3-Transformation of data
The Transform function needs to perform the following tasks:
def transform(df, csv_path):
''' This function accesses the CSV file for exchange rate information, and adds three columns to the data frame,
each containing the transformed version of Market Cap column to respective currencies'''
dfExchange = pd.read_csv(csv_path)
dfExchange.set_index('Currency', inplace=True)
eur = dfExchange.at['EUR', 'Rate']
gbp = dfExchange.at['GBP', 'Rate']
inr = dfExchange.at['INR', 'Rate']
df['MC_EUR_Billion'] = round(df['MC_USD_Billion'] * eur, 2)
df['MC_GBP_Billion'] = round(df['MC_USD_Billion'] * gbp, 2)
df['MC_INR_Billion'] = round(df['MC_USD_Billion'] * inr, 2)
log_progress('Data transformation complete.

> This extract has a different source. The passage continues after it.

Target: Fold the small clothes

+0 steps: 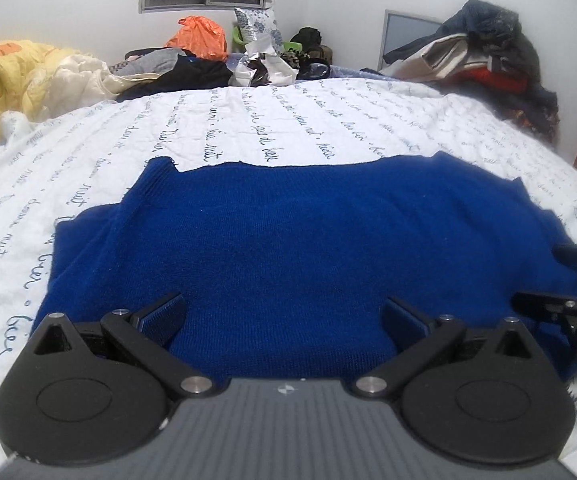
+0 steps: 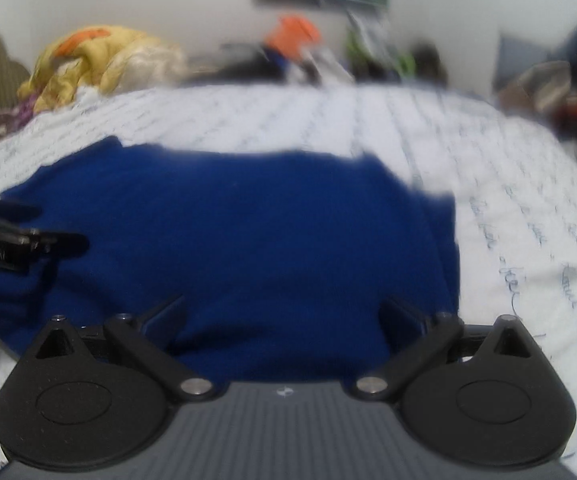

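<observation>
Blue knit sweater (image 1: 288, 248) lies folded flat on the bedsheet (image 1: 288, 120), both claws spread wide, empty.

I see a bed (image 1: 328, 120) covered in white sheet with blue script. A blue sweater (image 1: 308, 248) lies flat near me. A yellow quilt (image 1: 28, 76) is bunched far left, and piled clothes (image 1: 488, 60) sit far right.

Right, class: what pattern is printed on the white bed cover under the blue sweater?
Rows of dark blue handwritten script on the white bed cover, clearest in the left wrist view.
</observation>
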The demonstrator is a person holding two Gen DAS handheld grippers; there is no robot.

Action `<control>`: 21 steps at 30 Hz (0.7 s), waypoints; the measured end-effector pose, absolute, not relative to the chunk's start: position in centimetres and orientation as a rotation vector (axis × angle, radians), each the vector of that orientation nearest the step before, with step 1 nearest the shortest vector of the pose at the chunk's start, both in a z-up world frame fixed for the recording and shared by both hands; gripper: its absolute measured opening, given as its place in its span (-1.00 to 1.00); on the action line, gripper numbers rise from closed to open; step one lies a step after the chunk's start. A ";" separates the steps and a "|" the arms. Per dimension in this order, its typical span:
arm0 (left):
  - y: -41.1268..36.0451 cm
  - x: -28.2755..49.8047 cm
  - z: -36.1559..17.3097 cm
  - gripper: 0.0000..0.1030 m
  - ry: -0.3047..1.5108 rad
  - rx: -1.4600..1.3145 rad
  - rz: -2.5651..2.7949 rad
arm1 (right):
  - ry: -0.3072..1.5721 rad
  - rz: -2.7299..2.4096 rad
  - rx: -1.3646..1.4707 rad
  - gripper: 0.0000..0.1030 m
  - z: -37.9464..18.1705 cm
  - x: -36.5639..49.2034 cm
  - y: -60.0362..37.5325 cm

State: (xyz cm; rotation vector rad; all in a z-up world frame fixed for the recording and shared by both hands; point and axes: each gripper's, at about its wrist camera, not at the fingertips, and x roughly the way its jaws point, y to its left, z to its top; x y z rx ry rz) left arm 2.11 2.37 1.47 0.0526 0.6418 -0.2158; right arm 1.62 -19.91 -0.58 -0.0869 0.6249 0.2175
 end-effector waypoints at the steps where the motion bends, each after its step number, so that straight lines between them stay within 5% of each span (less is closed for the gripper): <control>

Initiating Loading process')
The resulting dataframe contains 3 more columns

4-Loading to CSV
The function load_to_csv() loads the transformed data frame to a CSV file, in the path initialized previously. The relevant log entry is made
def load_to_csv(df, csv_path):
''' This function saves the final data frame as a CSV file in
the provided path. Function returns nothing. '''
df.to_csv(csv_path, index=False)
log_progress('Data saved to CSV file')
5-Loading to Database
The function load_to_db() loads the transformed data frame to an SQL database, passing the database and table names as initialized previously, using DataFrame.to_sql() function. Before calling this function, it will be initiated the connection to the SQLite3 database server with the name Banks.db. This connection object is passed, along with the required table name Largest_banks and the transformed data frame, to the load_to_db() function in the function call. The relevant log entry is made.
Upon successful function call, there will be loaded the contents of the table with the required data.
def load_to_db(df, sql_connection, table_name):
''' This function saves the final data frame to a database
table with the provided name. Function returns nothing.'''
df.to_sql(table_name, sql_connection, if_exists = 'replace', index =False)
log_progress("Data loaded to Database as a table, Executing queries")
6-Running queries
The function run_queries() accepts the query statement, and the SQLite3 Connection object, and generates the output of the query by using pandas.read_sql() function. The query statement should be printed along with the query output
def run_queries(sql_connection, query_statement):
''' This function runs the passed query and adds query statement
and query results to the log file. Function returns nothing.'''
query_output = pd.read_sql(query_statement, sql_connection)
log_progress(f"Running query... {query_statement}")
log_progress(f"...Query output:\n{query_output}")
7-Invoking ETL functions & checking log file
Upon successful completion of execution, the code_log.txt file should contain all relevant entries as proof that ETL process ran as expected.
log_progress("Preliminaries complete. Initiating ETL process")
# EXTRACT DATA
df=extract(url, table_attribs)
# TRANSFORM DATA
#Adding "?raw=true" at the end of the GitHub URL to get the raw file link
transform(df, csv_path_exchange+"?raw=true")
#LOAD DATA
load_to_csv(df,csv_path_load)
# create and connect process to a database Banks.db
conn = sqlite3.connect(db_name)
log_progress("SQL Connection initiated")
load_to_db(df, conn, table_name)
run_queries(conn, "SELECT Name, MC_USD_Billion FROM Largest_banks")
run_queries(conn, "SELECT Name, MC_GBP_Billion FROM Largest_banks")
run_queries(conn, "SELECT AVG(MC_EUR_Billion) AS Average_EUR FROM Largest_banks")
run_queries(conn, "SELECT Name, MC_INR_Billion FROM Largest_banks LIMIT 5")
# close DB connection
conn.close()
log_progress("Server Connection closed")
Finally, there should be all the relevant entries made in the text file in relation to the stages of code execution.